Yesterday I wrote about the single most important reason for the UK’s massive maternity payouts: the failure to properly investigate bad outcomes and the resulting failure to learn from them. That was the finding of a just released report, Five years of cerebral palsy claims: A thematic review of NHS Resolution data.
The author of the report proceeded to investigate the poorly investigated claims and found recurring clinical reasons for massive liability payments:
[pullquote align=”right” cite=”” link=”” color=”” class=”” size=””]Nearly every error was a failure of omission and all involved failure to inform women of the risks of vaginal birth.[/pullquote]
The 50 claims were clinically varied but by reviewing them all together to get a national picture it was possible to identify common themes:
1) Errors with fetal heart rate monitoring
2) Breech birth
3) Inadequate quality assurances around staff competency and training
4) Patient autonomy and informed decision making
Nearly every error was a failure of omission. Nearly every error was a failure to undertake clinically indicated interventions. It’s not hard to see the impact of the Royal College of Midwives’ Campaign for Normal Birth at work here; in an effort to “achieve” vaginal birth, important warning signs were ignored and babies were grievously harmed as a result. Moreover, mothers were unable to make informed choices because they were not informed of the very real risks of vaginal births.
The most glaring errors occurred with fetal heart rate monitoring including failure to monitor, failure to properly interpret monitoring and failure to act on abnormal results.
Who made the errors?
Twenty four claims involved a midwife but only one involved a consultant.

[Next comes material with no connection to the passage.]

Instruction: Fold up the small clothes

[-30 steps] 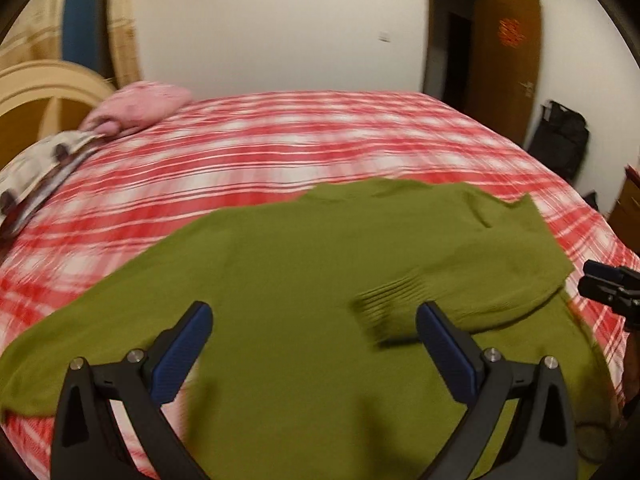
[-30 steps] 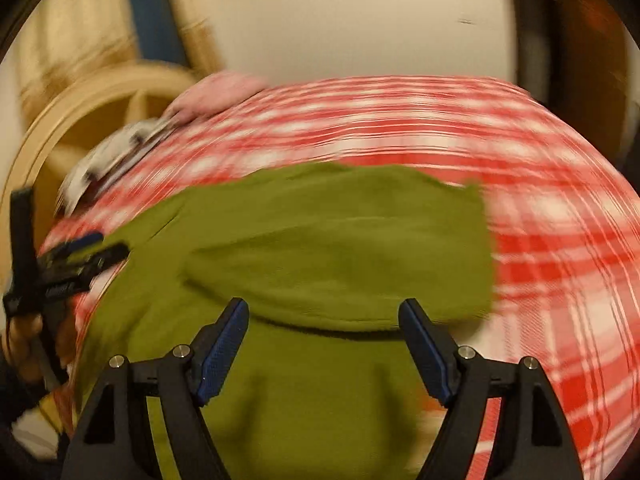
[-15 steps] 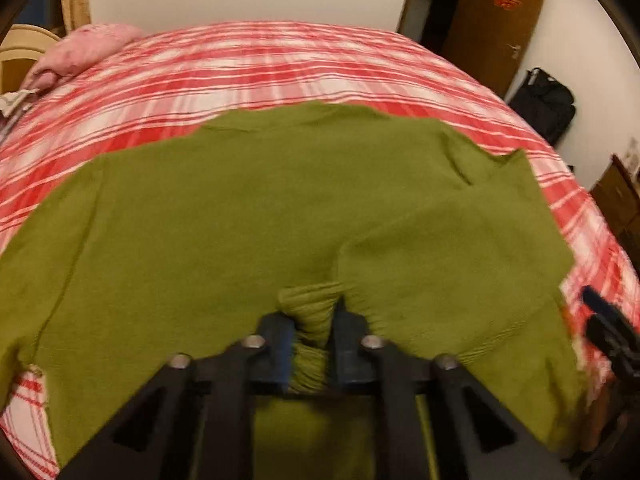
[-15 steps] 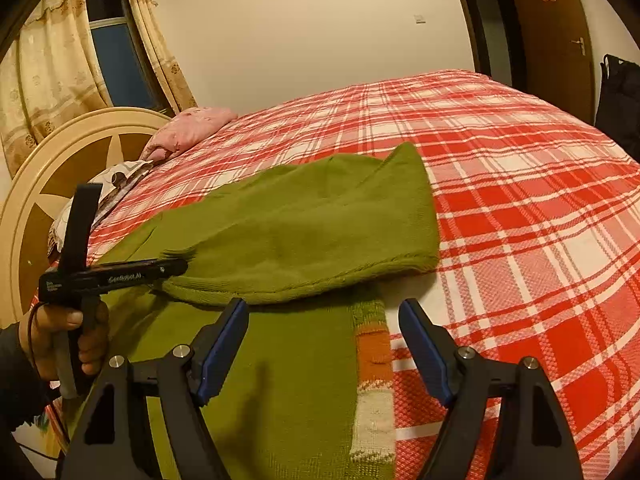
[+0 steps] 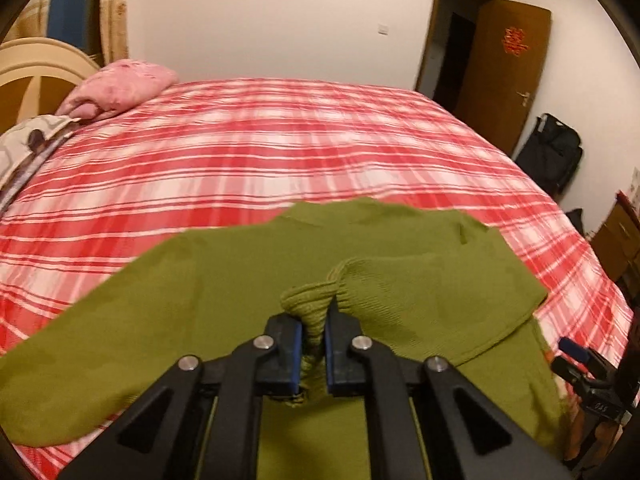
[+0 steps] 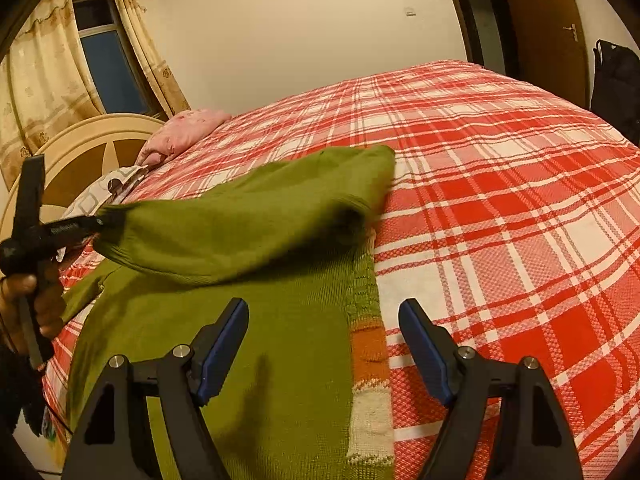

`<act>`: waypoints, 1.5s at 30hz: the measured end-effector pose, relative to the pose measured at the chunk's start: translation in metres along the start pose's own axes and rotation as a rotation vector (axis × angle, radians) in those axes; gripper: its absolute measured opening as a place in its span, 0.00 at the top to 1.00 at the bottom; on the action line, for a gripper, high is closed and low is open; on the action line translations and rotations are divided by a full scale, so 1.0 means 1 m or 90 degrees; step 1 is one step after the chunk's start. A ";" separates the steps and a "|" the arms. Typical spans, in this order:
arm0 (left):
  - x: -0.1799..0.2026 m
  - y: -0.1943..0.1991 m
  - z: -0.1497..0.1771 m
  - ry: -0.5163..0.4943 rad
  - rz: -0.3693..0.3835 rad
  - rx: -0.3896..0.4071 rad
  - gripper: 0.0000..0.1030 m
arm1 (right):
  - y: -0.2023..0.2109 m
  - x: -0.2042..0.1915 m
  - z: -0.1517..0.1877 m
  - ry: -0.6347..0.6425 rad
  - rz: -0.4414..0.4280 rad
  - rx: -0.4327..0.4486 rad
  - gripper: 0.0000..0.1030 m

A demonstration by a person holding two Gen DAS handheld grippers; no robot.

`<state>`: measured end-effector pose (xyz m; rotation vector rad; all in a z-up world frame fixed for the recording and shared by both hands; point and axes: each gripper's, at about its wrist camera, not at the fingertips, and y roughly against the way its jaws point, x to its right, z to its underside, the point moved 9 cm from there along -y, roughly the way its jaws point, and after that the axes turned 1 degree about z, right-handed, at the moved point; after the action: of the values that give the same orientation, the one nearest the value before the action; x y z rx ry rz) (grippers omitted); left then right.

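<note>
The bed (image 5: 280, 152) with its red-and-white checked cover fills both views, and the green sweater (image 5: 192, 308) lies spread on its near part, from about 6 to 9 o'clock in the right wrist view, body flat and its striped hem (image 6: 370, 364) at 6 o'clock. One sleeve (image 6: 248, 224) is already folded across the body, while the other sleeve (image 5: 60, 376) trails out unfolded toward 8 o'clock in the left wrist view. The left gripper (image 5: 312, 344) is clamped on the ribbed cuff (image 5: 310, 312) of the folded-over sleeve, its jaws having just been closing on it, and the cuff looks raised off the body. The right gripper (image 6: 324, 344) stands wide and holds nothing, above the hem. By my reading the fold is early: both sleeves and the body fold remain.
</note>
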<state>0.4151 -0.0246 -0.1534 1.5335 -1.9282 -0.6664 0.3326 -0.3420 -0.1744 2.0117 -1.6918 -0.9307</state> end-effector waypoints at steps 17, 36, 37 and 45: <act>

Why did midwives repeatedly make serious errors? I suspect it is because UK midwives fundamentally misunderstand the value of fetal heart rate monitoring.
The report notes:
The most recent Cochrane review demonstrates that, compared to intermittent auscultation, continuous fetal monitoring using a CTG, is associated with a 50% reduction in neonatal seizures (RR 0.50 95% CI 0.31-0.80). However, it does not reduce the risk of developing CP and is not associated with any other benefits in fetal wellbeing. These finnings were consistent in high and low risk pregnancies and in preterm births …
Many midwives have looked at this data and concluded that fetal monitoring is worthless and therefore should be avoided or ignored. But the scientific evidence doesn’t show that fetal monitoring is worthless; it shows that continuous electronic fetal monitoring is no better than rigorously performed intermittent auscultation. Monitoring itself can provide critical information.

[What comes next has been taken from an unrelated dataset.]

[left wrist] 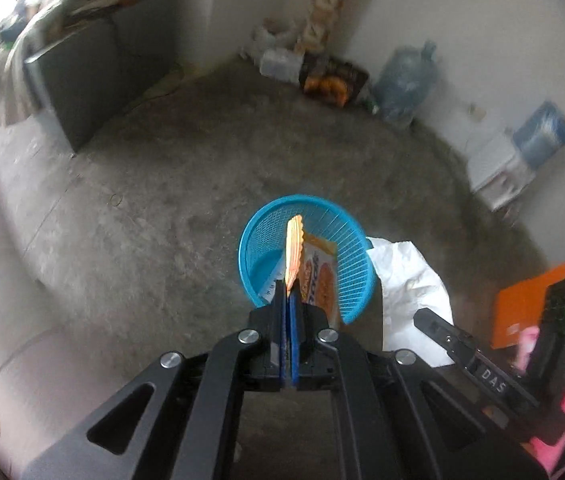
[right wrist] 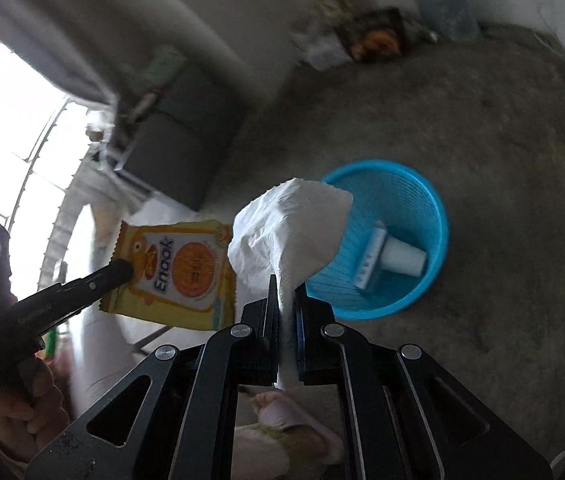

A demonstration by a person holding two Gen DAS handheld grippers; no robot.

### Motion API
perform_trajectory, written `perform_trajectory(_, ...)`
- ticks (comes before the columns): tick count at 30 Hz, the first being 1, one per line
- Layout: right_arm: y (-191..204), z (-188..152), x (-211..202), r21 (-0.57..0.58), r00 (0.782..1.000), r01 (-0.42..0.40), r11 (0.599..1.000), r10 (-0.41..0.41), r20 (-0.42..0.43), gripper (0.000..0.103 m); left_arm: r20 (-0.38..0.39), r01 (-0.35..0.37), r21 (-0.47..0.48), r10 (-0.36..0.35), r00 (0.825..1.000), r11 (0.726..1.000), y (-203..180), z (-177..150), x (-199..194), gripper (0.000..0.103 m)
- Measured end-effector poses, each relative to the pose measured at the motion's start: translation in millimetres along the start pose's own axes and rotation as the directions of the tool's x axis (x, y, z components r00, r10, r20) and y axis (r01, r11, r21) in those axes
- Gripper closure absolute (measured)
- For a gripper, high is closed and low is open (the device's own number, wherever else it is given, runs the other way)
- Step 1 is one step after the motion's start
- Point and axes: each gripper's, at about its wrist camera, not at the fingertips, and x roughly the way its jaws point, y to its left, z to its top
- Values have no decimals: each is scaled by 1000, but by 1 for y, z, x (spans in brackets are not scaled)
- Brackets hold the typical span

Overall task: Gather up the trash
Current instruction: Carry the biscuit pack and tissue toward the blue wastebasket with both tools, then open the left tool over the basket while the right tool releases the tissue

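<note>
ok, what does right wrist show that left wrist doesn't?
Only the right wrist view: the basket's contents, a white paper cup and a small carton; the yellow snack packet's printed face; the hand holding the left gripper.

Only the left wrist view: the packet edge-on between the shut left jaws, the orange folder, and the white drawer unit by the wall.

Both: the blue basket, the white tissue pinched in the right gripper, the concrete floor, and water jugs in the corner.
</note>
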Motion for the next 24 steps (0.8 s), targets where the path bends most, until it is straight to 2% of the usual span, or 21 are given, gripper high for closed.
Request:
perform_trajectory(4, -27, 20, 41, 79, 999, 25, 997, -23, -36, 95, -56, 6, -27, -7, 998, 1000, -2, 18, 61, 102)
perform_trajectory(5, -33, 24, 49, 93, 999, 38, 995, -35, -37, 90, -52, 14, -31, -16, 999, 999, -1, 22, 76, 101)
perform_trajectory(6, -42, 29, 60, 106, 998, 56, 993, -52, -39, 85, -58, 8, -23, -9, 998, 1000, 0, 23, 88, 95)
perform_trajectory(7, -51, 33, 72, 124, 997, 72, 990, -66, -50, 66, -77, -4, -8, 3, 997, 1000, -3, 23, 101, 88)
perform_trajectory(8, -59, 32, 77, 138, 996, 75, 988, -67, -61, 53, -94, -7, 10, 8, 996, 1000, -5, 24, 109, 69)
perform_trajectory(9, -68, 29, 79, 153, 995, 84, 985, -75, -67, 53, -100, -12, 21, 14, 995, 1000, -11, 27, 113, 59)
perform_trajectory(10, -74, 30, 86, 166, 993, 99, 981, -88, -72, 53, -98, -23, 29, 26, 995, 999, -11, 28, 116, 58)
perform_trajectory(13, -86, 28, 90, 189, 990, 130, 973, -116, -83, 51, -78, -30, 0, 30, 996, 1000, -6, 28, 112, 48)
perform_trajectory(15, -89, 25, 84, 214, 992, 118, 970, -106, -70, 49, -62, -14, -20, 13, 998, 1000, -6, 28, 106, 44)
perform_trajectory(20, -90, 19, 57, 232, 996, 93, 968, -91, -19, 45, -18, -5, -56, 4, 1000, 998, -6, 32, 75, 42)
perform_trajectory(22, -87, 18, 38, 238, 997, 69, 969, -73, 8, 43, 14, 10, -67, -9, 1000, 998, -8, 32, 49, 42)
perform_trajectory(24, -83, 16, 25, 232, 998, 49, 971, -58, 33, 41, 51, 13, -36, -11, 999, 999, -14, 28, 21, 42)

The other caveat about fetal monitoring is that it has a high false positive rate. That means that fetal monitoring may show an abnormal result for a normal baby, but that is not a reason to ignore abnormal results.
To put it in terms that may be easier to understand, finding a breast lump also has a high false positive rate. Most breast lumps are not cancer but that doesn’t mean that doctors should ignore breast lumps because most of them are not cancer. Some of them are cancer and it is only by investigating further and intervening (breast biopsy) that the correct determination can be made. Yes, if we wait long enough, the cancer will eventually progress and become obvious but that’s not an argument for watchful waiting.
Similarly, only some of the abnormal fetal heart rate tracings are due to fetal oxygen deprivation. Yes, if we wait long enough, the lack of oxygen will eventually become obvious by leading to fetal collapse, but that’s not an argument for watchful waiting. It’s an argument for investigating further and intervening (childbirth interventions).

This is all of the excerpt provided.